• [YOUR INSTRUCTIONS] The reply must repeat the listing below exactly and carry none of its pictures.

Segment Start: INPUT DATA

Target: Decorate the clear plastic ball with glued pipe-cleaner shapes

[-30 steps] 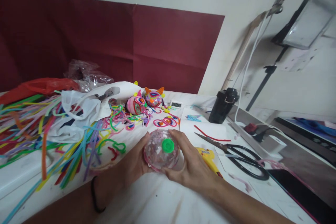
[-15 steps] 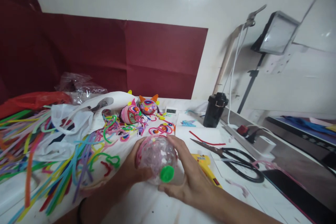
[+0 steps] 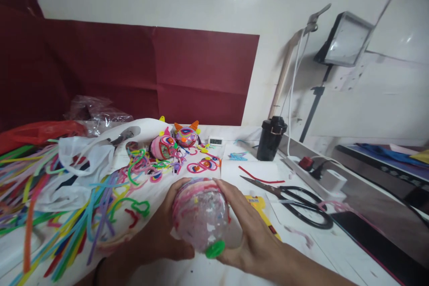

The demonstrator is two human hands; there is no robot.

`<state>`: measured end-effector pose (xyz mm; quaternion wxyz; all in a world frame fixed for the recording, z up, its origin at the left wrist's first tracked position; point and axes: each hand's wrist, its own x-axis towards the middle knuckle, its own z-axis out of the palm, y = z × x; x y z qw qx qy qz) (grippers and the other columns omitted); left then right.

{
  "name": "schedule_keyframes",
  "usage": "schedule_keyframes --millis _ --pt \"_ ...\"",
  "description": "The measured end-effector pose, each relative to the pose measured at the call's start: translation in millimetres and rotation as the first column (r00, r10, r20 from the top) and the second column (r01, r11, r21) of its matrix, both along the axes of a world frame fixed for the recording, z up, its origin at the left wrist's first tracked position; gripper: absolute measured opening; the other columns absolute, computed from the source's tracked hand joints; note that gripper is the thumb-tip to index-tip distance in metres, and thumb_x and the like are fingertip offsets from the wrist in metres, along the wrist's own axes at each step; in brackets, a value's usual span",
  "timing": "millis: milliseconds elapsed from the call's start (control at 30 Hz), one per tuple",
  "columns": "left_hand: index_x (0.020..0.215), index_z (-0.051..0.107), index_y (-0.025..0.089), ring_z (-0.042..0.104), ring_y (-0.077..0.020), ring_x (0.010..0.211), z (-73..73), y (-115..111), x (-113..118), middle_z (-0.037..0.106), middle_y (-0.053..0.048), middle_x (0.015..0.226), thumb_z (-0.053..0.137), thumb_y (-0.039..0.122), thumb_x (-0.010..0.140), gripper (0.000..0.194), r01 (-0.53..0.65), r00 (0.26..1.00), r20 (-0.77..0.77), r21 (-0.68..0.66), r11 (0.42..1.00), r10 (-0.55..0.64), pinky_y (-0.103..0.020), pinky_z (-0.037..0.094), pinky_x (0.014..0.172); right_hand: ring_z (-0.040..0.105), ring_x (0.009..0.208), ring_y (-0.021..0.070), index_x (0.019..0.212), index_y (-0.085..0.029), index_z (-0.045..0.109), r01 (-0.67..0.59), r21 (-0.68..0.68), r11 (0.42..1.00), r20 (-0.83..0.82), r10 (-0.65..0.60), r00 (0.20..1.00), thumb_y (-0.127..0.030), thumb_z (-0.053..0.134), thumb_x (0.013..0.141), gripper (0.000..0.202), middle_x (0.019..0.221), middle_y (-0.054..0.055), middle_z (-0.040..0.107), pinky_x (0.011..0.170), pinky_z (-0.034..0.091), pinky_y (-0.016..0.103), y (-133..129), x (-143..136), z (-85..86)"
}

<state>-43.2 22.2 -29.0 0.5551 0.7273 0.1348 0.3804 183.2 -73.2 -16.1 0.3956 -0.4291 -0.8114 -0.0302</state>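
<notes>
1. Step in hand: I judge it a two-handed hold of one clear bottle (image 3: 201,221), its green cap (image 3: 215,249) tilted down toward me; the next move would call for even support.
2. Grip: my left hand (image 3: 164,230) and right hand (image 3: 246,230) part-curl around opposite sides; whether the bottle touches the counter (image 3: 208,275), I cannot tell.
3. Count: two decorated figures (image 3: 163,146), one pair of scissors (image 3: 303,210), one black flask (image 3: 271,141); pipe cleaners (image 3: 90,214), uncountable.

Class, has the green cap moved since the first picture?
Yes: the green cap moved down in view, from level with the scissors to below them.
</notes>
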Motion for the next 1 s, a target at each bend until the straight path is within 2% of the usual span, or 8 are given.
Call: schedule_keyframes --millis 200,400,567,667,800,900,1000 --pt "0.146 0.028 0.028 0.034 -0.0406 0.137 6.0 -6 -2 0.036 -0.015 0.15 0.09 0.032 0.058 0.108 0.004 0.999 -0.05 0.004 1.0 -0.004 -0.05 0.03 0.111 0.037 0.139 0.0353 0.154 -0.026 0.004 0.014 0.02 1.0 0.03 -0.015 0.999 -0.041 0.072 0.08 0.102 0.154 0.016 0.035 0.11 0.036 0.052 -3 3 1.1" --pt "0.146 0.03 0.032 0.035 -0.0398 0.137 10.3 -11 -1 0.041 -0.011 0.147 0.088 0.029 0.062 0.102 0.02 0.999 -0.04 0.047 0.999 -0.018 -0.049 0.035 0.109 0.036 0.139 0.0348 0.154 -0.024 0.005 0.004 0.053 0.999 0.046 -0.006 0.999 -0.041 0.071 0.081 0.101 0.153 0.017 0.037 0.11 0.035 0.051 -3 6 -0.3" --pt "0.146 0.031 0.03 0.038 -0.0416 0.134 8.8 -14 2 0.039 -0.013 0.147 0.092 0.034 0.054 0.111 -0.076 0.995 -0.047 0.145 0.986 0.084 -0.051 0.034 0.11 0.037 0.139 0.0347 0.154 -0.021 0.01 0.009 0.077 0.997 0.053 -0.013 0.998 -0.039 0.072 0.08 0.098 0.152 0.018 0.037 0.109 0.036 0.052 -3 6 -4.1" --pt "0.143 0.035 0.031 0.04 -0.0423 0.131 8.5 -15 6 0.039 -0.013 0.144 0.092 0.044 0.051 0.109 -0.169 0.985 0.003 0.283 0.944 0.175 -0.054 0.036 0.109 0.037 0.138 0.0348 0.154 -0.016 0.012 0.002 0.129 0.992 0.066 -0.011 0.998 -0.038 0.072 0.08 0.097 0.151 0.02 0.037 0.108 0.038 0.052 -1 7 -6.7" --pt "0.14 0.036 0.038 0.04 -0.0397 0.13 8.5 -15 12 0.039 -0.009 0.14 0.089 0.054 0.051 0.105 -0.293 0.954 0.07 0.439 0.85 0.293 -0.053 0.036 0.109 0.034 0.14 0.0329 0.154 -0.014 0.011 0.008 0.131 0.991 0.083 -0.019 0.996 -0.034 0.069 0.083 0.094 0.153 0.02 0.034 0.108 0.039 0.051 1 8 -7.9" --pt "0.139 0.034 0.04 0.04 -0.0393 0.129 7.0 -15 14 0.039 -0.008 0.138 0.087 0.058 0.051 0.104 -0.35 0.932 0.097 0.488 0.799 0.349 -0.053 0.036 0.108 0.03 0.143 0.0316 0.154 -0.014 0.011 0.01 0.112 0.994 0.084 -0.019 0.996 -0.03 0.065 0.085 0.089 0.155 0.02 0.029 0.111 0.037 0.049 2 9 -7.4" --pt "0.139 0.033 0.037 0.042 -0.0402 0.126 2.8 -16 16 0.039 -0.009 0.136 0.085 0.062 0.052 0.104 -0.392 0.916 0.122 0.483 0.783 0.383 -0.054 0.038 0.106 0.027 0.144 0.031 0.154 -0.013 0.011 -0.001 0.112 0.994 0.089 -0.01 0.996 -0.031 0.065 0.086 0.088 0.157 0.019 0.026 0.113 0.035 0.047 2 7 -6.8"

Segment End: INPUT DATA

• [ANSWER TO THIS TASK]
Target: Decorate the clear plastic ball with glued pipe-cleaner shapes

[-30 steps] 
[-15 steps] 
[+0 steps] 

The demonstrator is two human hands; there is no robot.

`<state>`: measured end-effector pose (xyz mm; quaternion wxyz; all in a world frame fixed for the recording, z up, its origin at the left wrist's first tracked position; point and axes: each hand's wrist, its own x-axis towards the middle knuckle, its own z-axis out of the palm, y = z × x; x y z qw qx qy qz) (grippers and the other columns omitted); left then right.

{
  "name": "schedule_keyframes",
  "usage": "schedule_keyframes --millis _ --pt \"_ ...\"",
  "description": "The measured end-effector pose, each relative to the pose measured at the call's start: translation in millimetres and rotation as the first column (r00, r10, r20 from the top) and the second column (r01, r11, r21) of its matrix, both along the axes of a world frame fixed for the recording, z up, its origin at the left wrist's first tracked position; gripper: absolute measured opening; the other columns absolute, computed from the source's tracked hand joints; note that gripper is the thumb-tip to index-tip distance in metres, and thumb_x and the like are fingertip offsets from the wrist in metres, along the wrist's own axes at each step; in brackets, a value's usual span",
  "timing": "millis: milliseconds elapsed from the call's start (control at 30 Hz), one per tuple",
  "columns": "left_hand: index_x (0.020..0.215), index_z (-0.051..0.107), index_y (-0.025..0.089), ring_z (-0.042..0.104), ring_y (-0.077..0.020), ring_x (0.010..0.211), z (-73..73), y (-115..111), x (-113..118), middle_z (-0.037..0.106), middle_y (-0.053..0.048), middle_x (0.015..0.226), thumb_z (-0.053..0.137), thumb_y (-0.039..0.122), thumb_x (-0.010..0.140), gripper (0.000..0.194), r01 (-0.53..0.65), r00 (0.26..1.00), r20 (-0.77..0.77), r21 (-0.68..0.66), r11 (0.42..1.00), r10 (-0.55..0.64), pinky_y (-0.103..0.020), pinky_z (-0.037..0.094), pinky_x (0.014..0.172); right_hand: ring_z (-0.040..0.105), ring_x (0.009..0.208), ring_y (-0.021..0.070), index_x (0.019..0.212), index_y (-0.085..0.029), index_z (-0.045..0.109), r01 (-0.67..0.59), r21 (-0.68..0.68), r11 (0.42..1.00), r20 (-0.83..0.82), r10 (-0.65..0.60), r00 (0.20..1.00), thumb_y (-0.127..0.030), thumb_z (-0.053..0.134), thumb_x (0.013..0.141), gripper (0.000..0.202), middle_x (0.019..0.221), middle_y (-0.054..0.055), middle_z (-0.040..0.107), pinky_x (0.011..0.170), pinky_z (-0.034..0.091), pinky_y (-0.016..0.103), y (-133..129), x (-143..136), z (-85..86)"
}

<state>-43.2 22.2 -29.0 0.5551 0.7273 0.1348 0.3804 183.2 -73.2 -16.1 0.3956 -0.4291 -0.8114 -0.0302</state>
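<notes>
1. Step in hand: I judge it a two-handed hold of one clear bottle (image 3: 201,221), its green cap (image 3: 215,249) tilted down toward me; the next move would call for even support.
2. Grip: my left hand (image 3: 164,230) and right hand (image 3: 246,230) part-curl around opposite sides; whether the bottle touches the counter (image 3: 208,275), I cannot tell.
3. Count: two decorated figures (image 3: 163,146), one pair of scissors (image 3: 303,210), one black flask (image 3: 271,141); pipe cleaners (image 3: 90,214), uncountable.

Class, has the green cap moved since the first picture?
Yes: the green cap moved down in view, from level with the scissors to below them.
</notes>
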Motion for the next 1 s, a target at each bend until the straight path is within 2% of the usual span, or 8 are given.
Call: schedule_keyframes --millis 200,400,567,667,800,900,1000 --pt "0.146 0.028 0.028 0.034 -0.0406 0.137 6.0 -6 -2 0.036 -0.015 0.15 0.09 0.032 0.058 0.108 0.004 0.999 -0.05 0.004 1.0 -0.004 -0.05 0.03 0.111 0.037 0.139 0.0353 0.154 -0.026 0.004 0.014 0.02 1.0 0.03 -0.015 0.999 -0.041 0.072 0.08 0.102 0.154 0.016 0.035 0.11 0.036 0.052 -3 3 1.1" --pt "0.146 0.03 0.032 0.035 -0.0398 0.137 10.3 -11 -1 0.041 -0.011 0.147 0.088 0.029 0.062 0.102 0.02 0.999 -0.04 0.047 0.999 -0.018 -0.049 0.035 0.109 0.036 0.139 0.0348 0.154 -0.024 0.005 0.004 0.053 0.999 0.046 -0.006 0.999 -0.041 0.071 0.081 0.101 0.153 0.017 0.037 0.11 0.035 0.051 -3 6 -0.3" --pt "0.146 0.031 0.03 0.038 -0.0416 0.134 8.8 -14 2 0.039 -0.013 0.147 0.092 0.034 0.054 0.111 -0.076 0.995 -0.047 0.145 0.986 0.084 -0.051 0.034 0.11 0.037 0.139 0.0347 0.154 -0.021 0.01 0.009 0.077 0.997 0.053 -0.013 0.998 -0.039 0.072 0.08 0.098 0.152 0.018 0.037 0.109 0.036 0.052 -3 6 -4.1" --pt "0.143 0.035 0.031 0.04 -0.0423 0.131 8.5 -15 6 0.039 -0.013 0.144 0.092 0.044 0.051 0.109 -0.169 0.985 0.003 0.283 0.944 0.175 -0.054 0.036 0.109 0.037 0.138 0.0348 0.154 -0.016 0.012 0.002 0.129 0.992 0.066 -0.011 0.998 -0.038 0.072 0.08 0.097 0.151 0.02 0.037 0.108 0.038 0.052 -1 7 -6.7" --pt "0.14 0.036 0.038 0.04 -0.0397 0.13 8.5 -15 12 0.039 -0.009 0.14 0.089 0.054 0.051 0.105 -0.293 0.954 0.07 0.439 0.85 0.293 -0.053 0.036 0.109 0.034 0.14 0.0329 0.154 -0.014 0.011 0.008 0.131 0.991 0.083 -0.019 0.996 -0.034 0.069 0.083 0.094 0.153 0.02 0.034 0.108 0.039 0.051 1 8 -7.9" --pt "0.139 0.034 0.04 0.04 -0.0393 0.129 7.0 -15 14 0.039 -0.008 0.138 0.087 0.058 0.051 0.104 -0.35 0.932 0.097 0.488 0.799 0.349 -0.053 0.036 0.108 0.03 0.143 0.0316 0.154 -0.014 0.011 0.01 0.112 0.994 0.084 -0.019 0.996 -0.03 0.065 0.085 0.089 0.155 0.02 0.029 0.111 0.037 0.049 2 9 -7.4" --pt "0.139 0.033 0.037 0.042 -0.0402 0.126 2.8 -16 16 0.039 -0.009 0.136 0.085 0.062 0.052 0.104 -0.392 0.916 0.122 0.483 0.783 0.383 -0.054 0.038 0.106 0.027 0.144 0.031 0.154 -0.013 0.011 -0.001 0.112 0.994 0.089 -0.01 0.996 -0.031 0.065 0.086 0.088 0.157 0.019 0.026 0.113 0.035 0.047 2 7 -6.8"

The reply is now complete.